So I’m following the IFT6266 course at Université de Montréal. And it seems the project for this course is about speech synthesis. This blog is where I will log my experiments and thoughts on this project.
As explained here (and shown here), speech synthesis is traditionally split in two stages: prosody building and waveform generation. After building the prosody, the waveform generation is typically done gluing components of a dictionary matching the prosody and the phonemes and smoothing the resulting patchwork. This compartmentalization of task holds advantages and drawbacks similar to those of relying on prior knowledge, the system is easier to monitor (and debug) but we are likely to bias the system (here slightly toward a robot voice). I find the result quite good though.
However we could hope to obtain something better by generating more directly the waveform, therefore possibly obtain smoother waveform. We will try to build such system through a machine learning approach (some bibliographical references regarding speech synthesis with this kind of approach are here). Therefore, if we shortcut the prosody building, we can hope that the system will somehow learn the prosody building by itself. For this learning task, we will be given a dataset of people (of different sex, race, age, height and education) saying some “phonetically rich sentences” in several dialects.

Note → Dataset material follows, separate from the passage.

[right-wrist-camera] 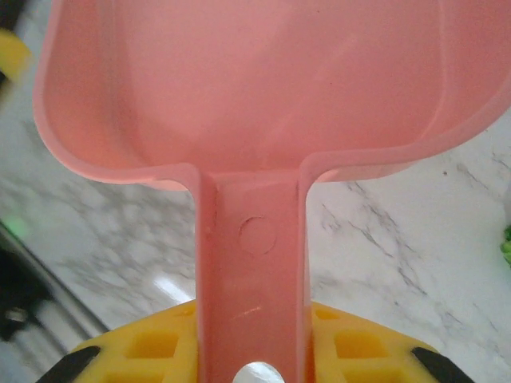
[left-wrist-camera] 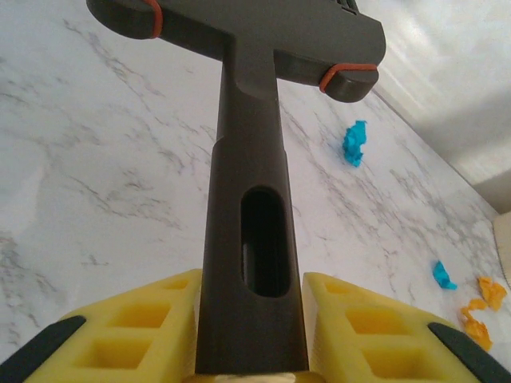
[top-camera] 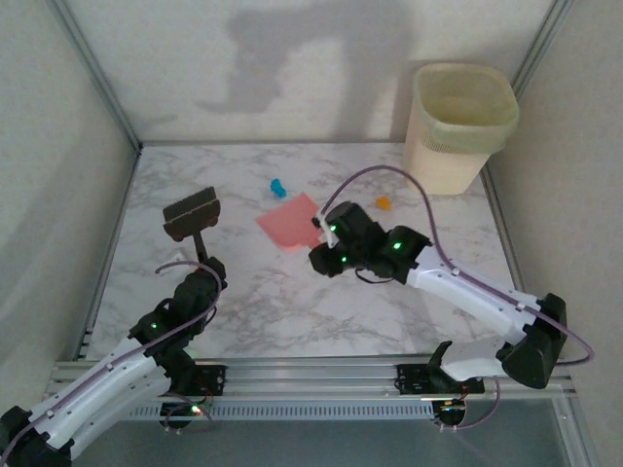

This dataset takes the form of several varying-length sequences of audio frames, represented as fixed-length real vectors. These frames might have been centered and normalized for our convenience (with the mean and standard deviation across all frames and components). These data are augmented with context variables (both discrete and continuous) such as speaker informations (age, dialect, education, height, race and sex) and sequence of phonemes, which is aligned with the sequence of frames in the training set.
One proposed evaluation of the generative model resulting from our training is conditional log-likelihood on the test set, i.e. the sum of the likelihood of each test sentence given the speaker information and the unaligned sequence of phonemes. So it might bias the type of model that I would use toward models with tractable conditional log-likelihood.
My code will be on this github.
P.S: For our own debugging, I wonder how easy would it be to generate .wav file from our generated sequences. It might imply recomputing the original training set mean and standard deviation. But so far I can’t even listen to the original .wav files.